In einer Welt, in der Zeit immer knapper wird, verspricht die neue iOS-App Meinkaufen (App Store-Link) Abhilfe: Sie will den wöchentlichen Einkauf so effizient wie möglich gestalten. Entwickelt von einem kleinen Team aus Deutschland, setzt die Anwendung auf Einfachheit und Benutzerfreundlichkeit. Keine überladenen Funktionen, keine unnötigen Klicks, sondern nur das, was wirklich zählt: Eine klare Einkaufsliste, die sich intuitiv erstellen und verwalten lässt.

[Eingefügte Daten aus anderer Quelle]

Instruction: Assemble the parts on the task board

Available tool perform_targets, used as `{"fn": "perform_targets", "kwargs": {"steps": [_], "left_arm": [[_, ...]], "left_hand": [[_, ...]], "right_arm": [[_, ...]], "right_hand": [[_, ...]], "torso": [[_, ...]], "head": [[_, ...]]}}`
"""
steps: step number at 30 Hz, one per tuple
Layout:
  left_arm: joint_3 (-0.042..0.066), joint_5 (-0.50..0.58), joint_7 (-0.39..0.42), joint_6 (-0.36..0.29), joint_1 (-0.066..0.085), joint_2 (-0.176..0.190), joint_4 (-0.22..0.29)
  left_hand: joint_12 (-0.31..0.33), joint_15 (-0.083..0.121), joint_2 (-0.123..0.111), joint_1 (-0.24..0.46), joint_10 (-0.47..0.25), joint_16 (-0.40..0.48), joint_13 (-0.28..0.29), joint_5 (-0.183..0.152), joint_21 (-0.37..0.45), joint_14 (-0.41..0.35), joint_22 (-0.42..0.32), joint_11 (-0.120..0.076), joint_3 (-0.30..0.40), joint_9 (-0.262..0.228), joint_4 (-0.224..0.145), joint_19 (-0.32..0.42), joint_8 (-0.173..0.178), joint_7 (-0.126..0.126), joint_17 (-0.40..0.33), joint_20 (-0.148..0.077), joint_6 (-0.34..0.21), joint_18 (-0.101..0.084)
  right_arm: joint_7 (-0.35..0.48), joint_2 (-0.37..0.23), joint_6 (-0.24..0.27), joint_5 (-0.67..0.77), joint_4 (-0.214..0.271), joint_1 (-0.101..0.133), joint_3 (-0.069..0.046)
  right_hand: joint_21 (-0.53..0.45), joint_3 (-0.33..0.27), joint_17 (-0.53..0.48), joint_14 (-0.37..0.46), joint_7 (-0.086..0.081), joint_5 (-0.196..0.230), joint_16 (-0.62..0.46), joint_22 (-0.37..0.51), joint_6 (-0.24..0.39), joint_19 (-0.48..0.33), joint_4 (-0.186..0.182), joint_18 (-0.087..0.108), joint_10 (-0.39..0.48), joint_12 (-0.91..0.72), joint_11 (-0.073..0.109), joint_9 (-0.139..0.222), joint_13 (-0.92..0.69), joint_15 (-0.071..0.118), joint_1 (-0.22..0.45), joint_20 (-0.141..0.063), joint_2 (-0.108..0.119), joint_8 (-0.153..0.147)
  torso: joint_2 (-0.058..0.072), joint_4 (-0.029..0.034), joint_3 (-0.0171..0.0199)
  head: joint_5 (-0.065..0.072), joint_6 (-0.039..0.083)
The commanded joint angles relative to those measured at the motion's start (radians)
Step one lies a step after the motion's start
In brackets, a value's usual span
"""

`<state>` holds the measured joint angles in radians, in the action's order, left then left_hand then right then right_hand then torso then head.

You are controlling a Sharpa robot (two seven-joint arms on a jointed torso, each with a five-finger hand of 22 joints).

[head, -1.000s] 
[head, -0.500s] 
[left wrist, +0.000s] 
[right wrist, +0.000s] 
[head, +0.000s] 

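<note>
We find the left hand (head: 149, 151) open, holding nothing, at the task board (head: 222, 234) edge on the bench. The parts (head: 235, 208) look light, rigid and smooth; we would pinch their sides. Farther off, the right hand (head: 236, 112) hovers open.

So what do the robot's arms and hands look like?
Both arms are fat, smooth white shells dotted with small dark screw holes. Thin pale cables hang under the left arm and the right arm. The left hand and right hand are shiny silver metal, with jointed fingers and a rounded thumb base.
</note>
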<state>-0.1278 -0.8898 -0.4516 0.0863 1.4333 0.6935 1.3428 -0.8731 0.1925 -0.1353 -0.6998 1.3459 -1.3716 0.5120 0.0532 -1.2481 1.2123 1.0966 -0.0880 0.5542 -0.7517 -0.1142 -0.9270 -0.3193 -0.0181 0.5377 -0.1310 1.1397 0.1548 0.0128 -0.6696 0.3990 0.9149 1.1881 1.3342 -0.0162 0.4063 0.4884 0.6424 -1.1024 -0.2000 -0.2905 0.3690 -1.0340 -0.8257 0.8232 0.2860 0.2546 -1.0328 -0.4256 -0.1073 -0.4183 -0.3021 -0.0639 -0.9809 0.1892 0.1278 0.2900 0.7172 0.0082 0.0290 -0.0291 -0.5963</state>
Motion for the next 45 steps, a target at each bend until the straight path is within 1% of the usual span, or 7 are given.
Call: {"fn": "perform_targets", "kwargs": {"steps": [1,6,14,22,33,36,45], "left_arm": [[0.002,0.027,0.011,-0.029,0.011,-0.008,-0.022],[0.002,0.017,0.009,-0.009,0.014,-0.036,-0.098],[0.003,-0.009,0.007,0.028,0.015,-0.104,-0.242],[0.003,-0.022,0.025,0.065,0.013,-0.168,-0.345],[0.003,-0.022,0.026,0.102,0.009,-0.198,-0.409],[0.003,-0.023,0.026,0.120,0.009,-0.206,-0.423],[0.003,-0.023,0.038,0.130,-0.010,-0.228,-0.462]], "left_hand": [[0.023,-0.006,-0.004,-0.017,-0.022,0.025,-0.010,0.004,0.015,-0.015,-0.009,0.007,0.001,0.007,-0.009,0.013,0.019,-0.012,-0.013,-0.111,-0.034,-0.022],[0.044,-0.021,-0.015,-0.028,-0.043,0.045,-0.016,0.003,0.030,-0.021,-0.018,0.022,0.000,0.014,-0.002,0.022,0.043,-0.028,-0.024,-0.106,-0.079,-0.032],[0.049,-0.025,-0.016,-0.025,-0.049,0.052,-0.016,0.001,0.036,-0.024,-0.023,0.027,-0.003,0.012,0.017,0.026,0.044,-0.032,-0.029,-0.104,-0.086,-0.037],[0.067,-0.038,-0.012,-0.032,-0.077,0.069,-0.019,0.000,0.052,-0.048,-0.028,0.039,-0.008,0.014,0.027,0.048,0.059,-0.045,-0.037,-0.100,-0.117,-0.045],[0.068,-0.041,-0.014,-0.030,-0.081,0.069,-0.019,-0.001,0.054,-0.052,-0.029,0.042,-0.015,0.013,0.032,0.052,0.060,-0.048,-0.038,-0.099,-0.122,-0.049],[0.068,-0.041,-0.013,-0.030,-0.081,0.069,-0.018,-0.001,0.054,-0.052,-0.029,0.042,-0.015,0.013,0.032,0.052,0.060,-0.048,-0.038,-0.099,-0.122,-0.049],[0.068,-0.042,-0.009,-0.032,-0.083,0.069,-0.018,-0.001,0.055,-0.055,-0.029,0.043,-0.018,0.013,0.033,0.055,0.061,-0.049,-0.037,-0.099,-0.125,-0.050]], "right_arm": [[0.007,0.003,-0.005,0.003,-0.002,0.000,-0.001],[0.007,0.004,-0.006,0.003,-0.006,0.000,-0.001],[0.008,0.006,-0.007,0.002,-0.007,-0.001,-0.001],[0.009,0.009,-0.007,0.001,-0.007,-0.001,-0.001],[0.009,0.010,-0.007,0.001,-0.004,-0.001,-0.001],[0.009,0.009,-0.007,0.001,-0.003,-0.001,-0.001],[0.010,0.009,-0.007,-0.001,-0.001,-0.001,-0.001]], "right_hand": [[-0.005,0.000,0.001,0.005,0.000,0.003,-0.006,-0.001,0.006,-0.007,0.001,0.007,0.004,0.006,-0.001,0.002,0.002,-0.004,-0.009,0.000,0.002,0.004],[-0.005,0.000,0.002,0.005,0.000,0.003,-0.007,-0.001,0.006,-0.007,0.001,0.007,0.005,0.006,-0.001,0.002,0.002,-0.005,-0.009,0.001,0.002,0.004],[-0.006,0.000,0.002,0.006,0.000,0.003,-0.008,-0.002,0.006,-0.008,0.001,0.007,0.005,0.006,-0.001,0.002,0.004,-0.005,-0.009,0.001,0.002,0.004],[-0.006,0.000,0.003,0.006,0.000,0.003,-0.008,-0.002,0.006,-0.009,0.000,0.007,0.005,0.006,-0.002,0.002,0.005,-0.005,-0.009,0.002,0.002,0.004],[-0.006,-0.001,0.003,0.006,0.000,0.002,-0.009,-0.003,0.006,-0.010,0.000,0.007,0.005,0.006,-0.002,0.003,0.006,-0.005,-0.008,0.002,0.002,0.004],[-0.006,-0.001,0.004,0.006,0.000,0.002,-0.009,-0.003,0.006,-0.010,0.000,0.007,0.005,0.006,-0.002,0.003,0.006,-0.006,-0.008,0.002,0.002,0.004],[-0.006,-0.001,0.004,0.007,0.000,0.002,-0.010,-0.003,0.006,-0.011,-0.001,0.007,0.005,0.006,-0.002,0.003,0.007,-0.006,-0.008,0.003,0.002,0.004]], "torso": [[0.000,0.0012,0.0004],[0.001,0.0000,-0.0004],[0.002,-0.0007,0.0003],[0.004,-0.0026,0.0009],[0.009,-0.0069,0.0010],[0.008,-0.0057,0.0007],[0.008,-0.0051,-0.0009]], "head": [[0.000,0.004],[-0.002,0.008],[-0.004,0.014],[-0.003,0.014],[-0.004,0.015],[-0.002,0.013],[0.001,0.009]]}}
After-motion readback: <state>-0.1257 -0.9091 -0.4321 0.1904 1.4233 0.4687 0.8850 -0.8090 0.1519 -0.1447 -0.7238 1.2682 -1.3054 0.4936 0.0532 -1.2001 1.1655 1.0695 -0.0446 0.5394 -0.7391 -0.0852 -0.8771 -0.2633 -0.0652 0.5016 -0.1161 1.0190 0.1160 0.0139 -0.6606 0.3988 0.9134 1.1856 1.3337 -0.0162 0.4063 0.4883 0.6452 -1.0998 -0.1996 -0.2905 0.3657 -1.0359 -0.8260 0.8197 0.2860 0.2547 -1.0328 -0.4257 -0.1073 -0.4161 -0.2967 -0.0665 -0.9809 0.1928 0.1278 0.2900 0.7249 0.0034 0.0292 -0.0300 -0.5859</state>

Meinkaufen zeigt gleich beim ersten Anblick das eigene schlichte, aber funktionale Design. Die App verzichtet auf grellbunte Farben oder überflüssige Animationen. Stattdessen dominieren klare Linien und eine übersichtliche Struktur. Die Einkaufsliste wird in Echtzeit synchronisiert, so dass die Familie oder WG gemeinsam Artikel hinzufügen oder abhaken können. Besonders praktisch: Die App erkennt automatisch, welche Produkte häufig gekauft werden, und schlägt sie beim nächsten Mal vor.
Hinter der simplen Oberfläche verbirgt sich eine Reihe durchdachter Funktionen. So lassen sich Einkaufslisten nach Kategorien sortieren, beispielsweise Obst und Gemüse oder Drogerieartikel. Wer mag, kann sogar eigene Kategorien anlegen. Zudem bietet Meinkaufen die Möglichkeit, Listen für verschiedene Supermärkte zu erstellen. Ein weiterer Pluspunkt: Die App merkt sich, in welchem Geschäft bestimmte Produkte besonders günstig sind, und warnt den Nutzer bzw. die Nutzerin, falls ein Artikel in einem anderen Laden im Angebot ist. Bei der Erstellung von Einträgen sind zudem auch krumme Mengen wie 0,75l Olivenöl oder 2,5 kg Mehl möglich, ebenso wie eine Einbindung von bis zu fünf Fotos pro Artikel.
Datenschutz wird ernst genommen

In Zeiten, in denen Datenlecks und Tracking an der Tagesordnung sind, setzt Meinkaufen auf Transparenz. Die App speichert alle Daten lokal auf dem Gerät und überträgt sie nur dann in die Cloud, wenn die User dies ausdrücklich wünschen. Selbst dann werden die Informationen verschlüsselt und ohne persönliche Zuordnung gespeichert.
An wen richtet sich die App primär? Meinkaufen ist vor allem für Menschen gedacht, die Wert auf Struktur und Effizienz legen. Das sind nicht nur gestresste Eltern, die den Überblick über den Haushalt behalten wollen, sondern auch Studierende, die ihr Budget im Blick haben müssen, oder Senioren, die sich den Einkauf erleichtern möchten. Doch auch Tech-Fans, die auf der Suche nach einer smarten Lösung für den Alltag sind, könnten hier fündig werden.
Natürlich ist Meinkaufen nicht perfekt. So fehlt etwa aktuell noch eine Integration mit großen Supermarktketten, die es ermöglichen würde, direkt aus der App heraus Preise zu vergleichen oder digitale Coupons einzulösen. Auch eine Barcode-Scanner-Funktion, wie sie bei einigen Konkurrenten bereits Standard ist, sucht man vergeblich. Zudem könnte die App von einer größeren Auswahl an Designs profitieren, um den individuellen Geschmack besser abzudecken. Weitere Infos zu Meinkaufen gibt es auch auf der offiziellen Website des Entwicklerteams.

Was mir bei solchen Listen meistens fehlt, ist die App für die Apple Watch. Es ist so bequem den Einkauf am Handgelenk abzuhaken, anstatt das Handy in die Hand zu nehmen! Bei mir ist die Erinnerungen-App von Apple auf der Watch so eingestellt, dass sie beim einkaufen so lange offen bleibt, bis ich sie manuell schließe. So kann ich immer sofort abhaken. Lediglich im Winter stört die Jacke etwas.
Ich habe auch so einige dieser Apps ausprobiert, bin jedes Mal wieder zurück zur Erinnerungen App gekommen.